Sunday, March 8, 2009

VC USM Say : Ketuanan Is About Guardianship

Today the word "boss" is used pervasively. One can be called "boss" at the most unexpected of times by a parking attendant, a salesperson, or just anyone with whom you deal with. In a way, it is subtly polite and conveys a certain respect by those who utter it, without any sense of being inferior, less still to imply a subordinate or "slave" relationship, even mometarily! Somehow it is nicely done, perhaps in good fun.

Change boss to mean "tuan", and suddenly the fun is gone, especially among the political paranoiacs. All of a sudden, it conjectures a derogatory meaning, not because "tuan" is "boss" but rather, because the one who utters it habours an inferior complex that he or she is now a "hamba" or slave.

Ironically still, instead of working out their inferior emotions, they prefer to stretch the meaning of the word "tuan" beyond recognition. And worst of all, they take much for granted through their ignorance of the language, the culture and other nuances from which the word emanates. Also, they do not have the credentials to make authoritative interpretations, without creating more confusion, that is.

Hence, when we hear someone say "ketuanan" means "supremacy" — implying that "tuan" is more than just a boss, but a "supreme being" of some sort — and naively assume that this is the case, they proceed to systematically demolish the term "ketuanan". Thus, the claim that "ketuanan" is no longer relevant.

Another argument is that the term is not mentioned in the Constitution, as though the Constitution is devoid of historical and traditional context at all. Then, comes the myopic suggestion to equate the term "ketuanan" simply to "special rights" so that it can be grounded constitutionally. The logic, perhaps, is that a tuan is always endowed with some sort of special rights. If so, special rights do signify that there is a tuan, and thus ketuanan.

Despite all these, deep down, it is apparent there are people who still want to be tuan in their bid for power and position, at times unashamedly. Whether one is morally qualified seems not to matter. More glaring is the insistence to be addressed as "Yang Berhormat (YBJ Tuan so-and-so", while "Encik", which is the cultural norm, somehow does not suffice. Unless, of course, one is a "Haji" (or Hajjah), which is limited only to Muslims. In this case, it is not. So why the tuan? Irrelevant, you say.
Apparently not, it seems.

In a nutshell, such is the level of political hypocrisy, and the gutter politics we see today fuelled by ignorance and emotions. In reality, "tuan" is neither master nor anything supreme. Nothing near what non-Muslims usually refer to as "Tuan Allah"— the Supreme Being! Similarly, "ketuanan" is not at all about supremacy. Not even close to the Ku Klux Klan, the self-proclaimed white supremacy group. All the fuss, thus far has been pure nonsensical, political rubbish, nothing more. Its foremost interest is to impact one small political world, where it matters, and not the world of truth. The truth, to these people, is mere political correctness. For them, it is all right to be truthfully wrong!

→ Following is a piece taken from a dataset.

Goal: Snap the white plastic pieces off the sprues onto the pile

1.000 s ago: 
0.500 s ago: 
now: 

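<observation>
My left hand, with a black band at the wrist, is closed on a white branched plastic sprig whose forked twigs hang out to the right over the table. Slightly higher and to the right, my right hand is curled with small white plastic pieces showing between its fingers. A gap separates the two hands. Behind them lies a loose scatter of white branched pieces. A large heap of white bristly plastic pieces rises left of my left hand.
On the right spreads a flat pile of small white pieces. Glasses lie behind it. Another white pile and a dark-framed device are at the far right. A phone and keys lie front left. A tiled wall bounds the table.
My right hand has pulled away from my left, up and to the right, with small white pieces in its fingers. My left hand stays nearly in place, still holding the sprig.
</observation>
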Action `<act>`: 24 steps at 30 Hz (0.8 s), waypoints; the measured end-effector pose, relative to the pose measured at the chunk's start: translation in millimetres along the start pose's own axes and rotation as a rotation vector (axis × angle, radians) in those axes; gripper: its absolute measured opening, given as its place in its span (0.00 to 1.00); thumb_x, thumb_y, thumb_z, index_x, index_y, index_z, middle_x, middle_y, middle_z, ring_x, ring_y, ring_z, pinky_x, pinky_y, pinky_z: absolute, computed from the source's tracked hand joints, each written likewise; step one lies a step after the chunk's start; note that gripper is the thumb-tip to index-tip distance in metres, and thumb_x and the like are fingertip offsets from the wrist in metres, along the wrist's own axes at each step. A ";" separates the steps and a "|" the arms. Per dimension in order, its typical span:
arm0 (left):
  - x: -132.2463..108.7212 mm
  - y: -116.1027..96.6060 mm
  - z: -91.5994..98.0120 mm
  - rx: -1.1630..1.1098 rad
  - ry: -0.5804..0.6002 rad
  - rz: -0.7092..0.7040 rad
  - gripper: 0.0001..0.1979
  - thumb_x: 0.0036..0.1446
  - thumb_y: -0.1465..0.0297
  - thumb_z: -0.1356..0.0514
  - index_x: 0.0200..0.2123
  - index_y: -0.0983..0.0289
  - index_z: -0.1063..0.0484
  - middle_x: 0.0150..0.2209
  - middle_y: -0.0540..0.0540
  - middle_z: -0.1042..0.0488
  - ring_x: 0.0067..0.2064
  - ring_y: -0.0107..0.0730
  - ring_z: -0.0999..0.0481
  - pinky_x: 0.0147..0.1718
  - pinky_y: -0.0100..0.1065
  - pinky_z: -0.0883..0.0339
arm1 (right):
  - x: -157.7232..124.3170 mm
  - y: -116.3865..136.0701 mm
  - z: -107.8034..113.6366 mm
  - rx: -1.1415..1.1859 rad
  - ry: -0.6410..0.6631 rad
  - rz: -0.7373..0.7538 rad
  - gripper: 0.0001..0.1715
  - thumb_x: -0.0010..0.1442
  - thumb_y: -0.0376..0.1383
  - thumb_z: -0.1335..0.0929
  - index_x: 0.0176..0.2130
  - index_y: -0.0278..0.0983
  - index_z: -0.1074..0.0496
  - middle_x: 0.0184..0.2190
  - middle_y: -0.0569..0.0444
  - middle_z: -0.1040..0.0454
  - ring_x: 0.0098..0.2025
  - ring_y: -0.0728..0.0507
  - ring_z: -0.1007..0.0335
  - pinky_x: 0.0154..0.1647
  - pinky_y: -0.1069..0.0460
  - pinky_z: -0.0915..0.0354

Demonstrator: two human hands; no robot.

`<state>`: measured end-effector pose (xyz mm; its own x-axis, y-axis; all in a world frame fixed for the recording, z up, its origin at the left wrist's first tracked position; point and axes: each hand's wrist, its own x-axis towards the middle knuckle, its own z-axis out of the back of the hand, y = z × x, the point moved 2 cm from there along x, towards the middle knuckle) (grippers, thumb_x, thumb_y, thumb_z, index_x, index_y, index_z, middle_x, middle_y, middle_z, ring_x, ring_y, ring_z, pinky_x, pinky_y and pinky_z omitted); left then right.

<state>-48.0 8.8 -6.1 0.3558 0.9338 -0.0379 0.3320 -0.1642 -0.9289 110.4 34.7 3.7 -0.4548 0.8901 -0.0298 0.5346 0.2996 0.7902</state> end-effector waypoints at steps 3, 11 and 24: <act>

To those who care about the depth of the Malay culture, ketuanan is none other than guardianship. More of "tuan empunya" or "ownership" as in Persekutuan Tanah Melayu where the Malays and its Sultanates are the rightful "guardian-owners"; similarly, for the people of Sabah and Sarawak and their respective states in Malaysia, and not about special rights as some people want us to believe.

Incidentally, the bumiputeras are not proud of the so-called "special rights" which in reality are mere tokens of guilt for those who have forever disadvantaged the traditional communities. Rather, it is about alienated rights, just as the Chinese have over China, the Indians over India and the Filipinos over the Philippines. Each is indeed the guardian-owner of their country, and certainly, they are "tuan" in that sense.

As guardian-owners, they would stick through thick and thin with the country the way naval captains ("tuans!") are prepared to go down with their ships rather than abandon them like other passengers often do, in times of crisis, especially. Hence, "ketuanan" is conceptually very much alive, as it should be.

This way, the concept can be embraced by all Malaysians who wish to embrace the psyche of a tuan, which is the essence of a bangsa Malaysia. Much like Barack Obama who is now the accepted tuan of Americans (and less that of the Klu Klux Klan). In the same way, only the supremacists (racists and bigots included) among us will fail to understand, less still accept, what ketuanan is really about within the evolving historical context of Malaysia. This is all because of their shallow political views.